Commercial Spotlight | Buyers Must add Insurability to CRE Due Diligence List
Natural disasters are becoming more prevalent, and we have all heard about how difficult it is for property owners on the coasts to get insurance for their properties. This is especially true in areas prone to hurricanes, such as Florida, and areas with earthquakes, fires, and tidal events, as experienced in California. Insurance costs have skyrocketed and in many cases property owners are faced with either being unable to obtain insurance or paying rates that are so high it is not feasible to insure the property. The rise in natural disasters has not spared the mid-west and we’ve seen local rates double in the past 5 years and they are expected to double again in the next 5-10 years.
Even though Traverse City has not experienced catastrophic disasters, we have experienced insurance companies refusing to insure local buildings due to the age of the building or conditions in the building, such as the age of the electrical system or roof. Insurance companies are using historical aerial photos to look at roofs and if they see discoloration over time, the possibility of bad drainage is enough to have coverage denied. Those who can afford to go without insurance may self-insure, but for anyone getting a bank mortgage, lack of insurability is going to be a deal breaker. Banks require buyers to insure their property, in order to secure the bank’s investment.

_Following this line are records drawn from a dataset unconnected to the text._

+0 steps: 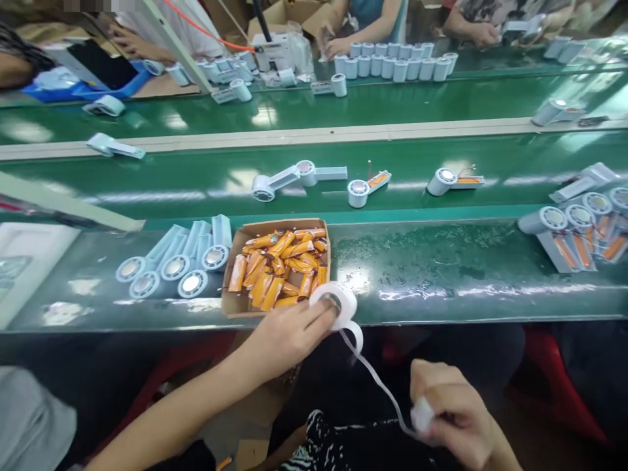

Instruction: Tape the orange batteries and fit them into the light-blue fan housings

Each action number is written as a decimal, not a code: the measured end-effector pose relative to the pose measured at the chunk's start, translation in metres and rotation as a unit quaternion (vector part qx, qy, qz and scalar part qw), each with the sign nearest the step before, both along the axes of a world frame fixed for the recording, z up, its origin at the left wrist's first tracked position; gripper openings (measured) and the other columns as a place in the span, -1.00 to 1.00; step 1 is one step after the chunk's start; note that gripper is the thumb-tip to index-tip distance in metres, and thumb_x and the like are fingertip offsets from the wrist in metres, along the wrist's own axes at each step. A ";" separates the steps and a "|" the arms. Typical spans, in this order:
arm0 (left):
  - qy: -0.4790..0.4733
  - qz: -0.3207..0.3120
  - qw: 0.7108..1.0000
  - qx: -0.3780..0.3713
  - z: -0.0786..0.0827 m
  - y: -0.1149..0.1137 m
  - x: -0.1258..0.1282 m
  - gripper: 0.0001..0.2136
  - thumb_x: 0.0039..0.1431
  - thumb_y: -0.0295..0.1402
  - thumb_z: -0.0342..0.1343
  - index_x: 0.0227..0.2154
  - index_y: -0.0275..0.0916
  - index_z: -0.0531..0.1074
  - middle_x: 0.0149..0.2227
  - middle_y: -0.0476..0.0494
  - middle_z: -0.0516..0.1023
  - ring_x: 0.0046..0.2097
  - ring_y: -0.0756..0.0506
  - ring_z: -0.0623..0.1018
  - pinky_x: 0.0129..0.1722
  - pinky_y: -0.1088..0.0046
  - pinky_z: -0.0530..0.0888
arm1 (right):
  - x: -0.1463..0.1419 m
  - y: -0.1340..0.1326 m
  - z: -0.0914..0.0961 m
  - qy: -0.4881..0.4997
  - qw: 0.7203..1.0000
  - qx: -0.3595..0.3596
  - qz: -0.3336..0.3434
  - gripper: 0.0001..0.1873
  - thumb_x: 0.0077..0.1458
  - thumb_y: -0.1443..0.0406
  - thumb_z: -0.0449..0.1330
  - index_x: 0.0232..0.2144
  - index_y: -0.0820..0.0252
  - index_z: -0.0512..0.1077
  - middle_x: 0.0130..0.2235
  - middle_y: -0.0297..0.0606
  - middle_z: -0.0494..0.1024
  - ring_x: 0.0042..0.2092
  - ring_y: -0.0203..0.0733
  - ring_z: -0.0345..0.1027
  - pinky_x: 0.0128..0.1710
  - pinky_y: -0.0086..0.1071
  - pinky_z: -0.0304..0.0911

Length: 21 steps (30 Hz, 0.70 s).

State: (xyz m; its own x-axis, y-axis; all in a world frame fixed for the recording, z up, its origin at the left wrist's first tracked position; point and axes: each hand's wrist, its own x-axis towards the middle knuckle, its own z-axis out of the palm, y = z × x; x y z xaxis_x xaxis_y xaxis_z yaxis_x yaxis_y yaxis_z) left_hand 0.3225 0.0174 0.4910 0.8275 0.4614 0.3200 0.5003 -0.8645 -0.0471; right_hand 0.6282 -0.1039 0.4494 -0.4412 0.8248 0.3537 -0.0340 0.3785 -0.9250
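Note:
A roll of white tape [347, 297] is gripped in my left hand [289, 333], the fingers hooked through its core, just over the near edge of the bench. A loose white strip [377, 379] runs from the roll down to my right hand [451, 412], which is closed on its far end; a small white wad shows between the fingertips. Just beyond my left hand stands an open cardboard box [275, 226] holding many orange-wrapped battery cells [282, 244]. The roll overlaps the box's near right corner in view.
Several light-blue fan housings [176, 267] lie left of the box. More, some with orange cells, are stacked [583, 226] at right. Housings also rest on the green conveyor [206, 176]. Co-workers' hands [338, 46] are at the far side. A pale bar [69, 199] slants at left.

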 end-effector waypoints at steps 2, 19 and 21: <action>-0.024 0.055 0.998 0.032 0.008 0.001 -0.024 -0.76 0.37 -0.59 -0.04 0.00 -0.35 0.44 -0.13 -0.30 0.66 -0.22 -0.15 0.64 -0.27 0.36 0.57 | -0.014 0.007 0.001 0.001 0.992 -0.016 0.128 -0.73 0.48 0.17 0.12 -0.28 0.08 0.51 -0.43 -0.34 0.58 -0.37 -0.26 0.49 -0.28 -0.34 0.38; -0.115 0.120 0.986 0.017 0.006 -0.026 -0.095 -0.88 0.36 -0.54 0.10 -0.11 -0.27 0.45 -0.26 -0.20 0.65 -0.31 -0.09 0.61 -0.30 0.39 0.51 | -0.129 0.069 0.020 -0.125 0.961 0.242 0.035 -0.90 0.33 0.42 0.20 -0.18 0.17 0.50 -0.39 -0.30 0.63 -0.40 -0.23 0.50 -0.40 -0.36 0.37; -0.128 0.146 0.981 0.022 0.003 -0.026 -0.104 -0.87 0.36 -0.58 0.08 -0.14 -0.26 0.45 -0.24 -0.22 0.64 -0.30 -0.09 0.60 -0.28 0.40 0.50 | -0.129 0.083 0.023 -0.172 0.964 0.188 0.075 -0.79 0.37 0.18 0.27 -0.31 0.13 0.48 -0.52 -0.42 0.54 -0.52 -0.30 0.40 -0.50 -0.40 0.25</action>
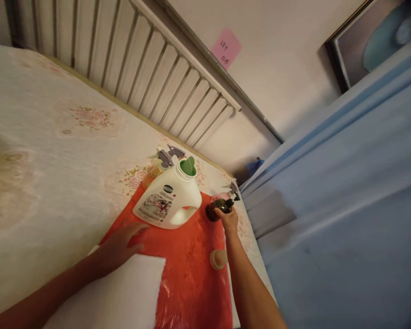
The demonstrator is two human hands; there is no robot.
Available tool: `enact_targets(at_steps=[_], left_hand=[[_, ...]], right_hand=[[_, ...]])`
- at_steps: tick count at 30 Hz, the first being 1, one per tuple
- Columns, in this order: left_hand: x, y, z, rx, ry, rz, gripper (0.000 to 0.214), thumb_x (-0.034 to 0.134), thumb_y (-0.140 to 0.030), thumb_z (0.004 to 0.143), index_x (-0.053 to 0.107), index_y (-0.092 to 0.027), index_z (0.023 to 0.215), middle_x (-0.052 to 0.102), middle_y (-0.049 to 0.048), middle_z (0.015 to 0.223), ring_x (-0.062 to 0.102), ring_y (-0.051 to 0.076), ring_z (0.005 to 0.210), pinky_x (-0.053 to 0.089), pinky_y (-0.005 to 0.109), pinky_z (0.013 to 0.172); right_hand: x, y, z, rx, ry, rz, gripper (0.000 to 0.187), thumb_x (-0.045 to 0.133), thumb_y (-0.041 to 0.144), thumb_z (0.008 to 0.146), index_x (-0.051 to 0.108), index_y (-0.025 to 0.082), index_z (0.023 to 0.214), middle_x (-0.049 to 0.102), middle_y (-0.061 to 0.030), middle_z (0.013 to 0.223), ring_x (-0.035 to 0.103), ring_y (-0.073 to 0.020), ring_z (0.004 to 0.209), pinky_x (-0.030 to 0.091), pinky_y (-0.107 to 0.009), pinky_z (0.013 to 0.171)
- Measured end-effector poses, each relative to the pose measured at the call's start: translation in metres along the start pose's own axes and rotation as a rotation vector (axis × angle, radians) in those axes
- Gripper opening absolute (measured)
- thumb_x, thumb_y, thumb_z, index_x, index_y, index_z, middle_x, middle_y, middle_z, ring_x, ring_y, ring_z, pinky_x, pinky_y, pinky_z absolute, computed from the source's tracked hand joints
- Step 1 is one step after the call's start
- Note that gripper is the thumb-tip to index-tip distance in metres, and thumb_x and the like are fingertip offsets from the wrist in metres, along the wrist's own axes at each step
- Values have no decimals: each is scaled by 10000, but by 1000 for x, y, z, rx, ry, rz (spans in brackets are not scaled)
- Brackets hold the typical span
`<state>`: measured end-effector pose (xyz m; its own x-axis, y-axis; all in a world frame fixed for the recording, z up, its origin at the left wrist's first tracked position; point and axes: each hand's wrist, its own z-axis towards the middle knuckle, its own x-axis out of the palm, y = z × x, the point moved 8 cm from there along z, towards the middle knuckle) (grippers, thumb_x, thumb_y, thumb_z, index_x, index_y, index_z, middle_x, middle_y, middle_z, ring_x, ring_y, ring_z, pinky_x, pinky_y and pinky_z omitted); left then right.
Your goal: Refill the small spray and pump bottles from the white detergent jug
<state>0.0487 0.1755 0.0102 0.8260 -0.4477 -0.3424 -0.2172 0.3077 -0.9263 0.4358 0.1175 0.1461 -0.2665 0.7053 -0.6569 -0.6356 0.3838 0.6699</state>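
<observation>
My right hand [229,220] grips a small dark bottle [212,212] with a black top, at the right edge of a red plastic sheet [188,283]. My left hand [128,240] is held over the sheet's left part with its fingers apart and nothing in it. Closest to that hand is a big white jug [188,196] with a handle, a picture label and a green spout in its uncapped mouth. A small beige cup or cap [218,259] sits near the right forearm. White paper or cloth [130,288] lies partly under the left forearm.
Grey spray heads [166,157] show behind the jug, near an orange-tinted bottle [152,176]. A pinkish spray bottle [219,197] stands behind the dark one. The flowered tablecloth [48,160] meets a radiator [150,68]. Blue curtain [345,219] hangs along the right side.
</observation>
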Motion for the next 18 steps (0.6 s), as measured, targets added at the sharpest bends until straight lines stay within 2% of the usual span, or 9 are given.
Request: enact_targets(at_steps=[3,7,12,18], left_hand=[[1,5,-1,-10,-3,-15,461,588,-375,732,632,-239,1170,703,59,1181,662,295,1090,525,411,972],[3,14,-1,-4,-14,-20,458,603,-361,733,625,-280,1183,707,44,1198,657,306,1105,509,443,999],[7,26,-2,6,-28,-36,426,615,-347,733,628,-412,1153,708,-52,1199,657,299,1103,505,477,999],[10,41,-6,-17,-59,-32,470,627,-366,730,612,-472,1188,697,-61,1233,623,327,1169,457,519,1047]], right_hand=[[29,6,13,-19,-11,9,516,800,427,521,688,186,963,759,-72,888,704,-278,845,515,-336,745],[57,10,31,-27,-38,29,511,792,420,522,688,148,941,754,-104,888,701,-276,806,520,-342,733],[77,8,47,-9,-89,39,502,779,391,515,687,136,937,752,-108,853,693,-284,800,521,-360,731],[94,13,45,-24,-107,51,458,729,386,584,677,122,955,744,-109,862,684,-283,834,501,-360,751]])
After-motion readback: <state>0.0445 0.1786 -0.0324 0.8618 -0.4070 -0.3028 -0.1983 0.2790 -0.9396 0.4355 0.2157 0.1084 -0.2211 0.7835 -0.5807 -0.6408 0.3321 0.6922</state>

In the Commercial Real Estate world, financing and leverage are aspects that help create higher returns, and when financing is not available, buyers shy away from those properties. Due to the difficulty of obtaining insurance, and therefore financing, finding out about the insurability of a building has become one of the first due diligence items that prospective buyers should be pursuing. In the past, insurance was just a line item in the expense report and not something that was driving the feasibility of a purchase.
One of the primary factors contributing to rising insurance rates in the Midwest is the heightened frequency and severity of natural disasters. While the region may not experience hurricanes or coastal flooding, it is particularly susceptible to tornadoes, hailstorms, and severe thunderstorms. According to data from the National Oceanic and Atmospheric Administration (NOAA), the Midwest has witnessed an increase in billion-dollar weather events in recent years. These catastrophic occurrences result in significant property damage and lead insurers to raise premiums to cover losses. Additionally, flooding has become a growing concern in parts of the Midwest due to heavier rainfall and outdated drainage infrastructure. Flood damage can be particularly devastating for commercial properties, which often house valuable equipment and inventory. As insurers face mounting claims, they adjust their pricing models to reflect the heightened risk, driving up insurance rates.
Another factor leading to higher rates is the increasing cost of construction and property repairs. Tariffs, supply chain disruptions, labor shortages, and rising material prices have all contributed to higher rebuilding expenses. When insurers calculate premiums, they consider the replacement cost of a building in the event of a loss. Inflation also increases administrative and operational costs for insurance companies, which are then reflected in elevated premiums.
The rise in insurance rates has significant implications for the commercial real estate market. Property owners and investors are faced with higher operational expenses, which can erode profit margins and lead to decreased property valuations. There may be some strategies that developers can employ to manage rising insurance costs such as strengthening building materials, installing storm-resistant windows, elevating mechanical systems, and investing in flood mitigation efforts such as proper drainage systems. For existing buildings, negotiating with insurers and seeking competitive quotes from multiple providers can also help in securing the most favorable rates. Partnering with risk management consultants to conduct assessments of properties can also be an avenue for reducing risk. In the example of the discolored roof, the insurance company was willing to reconsider the denial if the insured provided a comprehensive roof inspection report.
The rising insurance rates in our area and the whole nation present a formidable challenge for commercial real estate investors. Driven by the increased frequency of extreme weather events, rising construction costs, and economic inflation, these escalating premiums are impacting property values, operating expenses, and investment decisions. By including insurance quotes early in the due diligence process of evaluating a purchase, the buyer can make an informed decision on the risk of the investment and have time to implement strategies to lower insurance costs and safeguard their investments.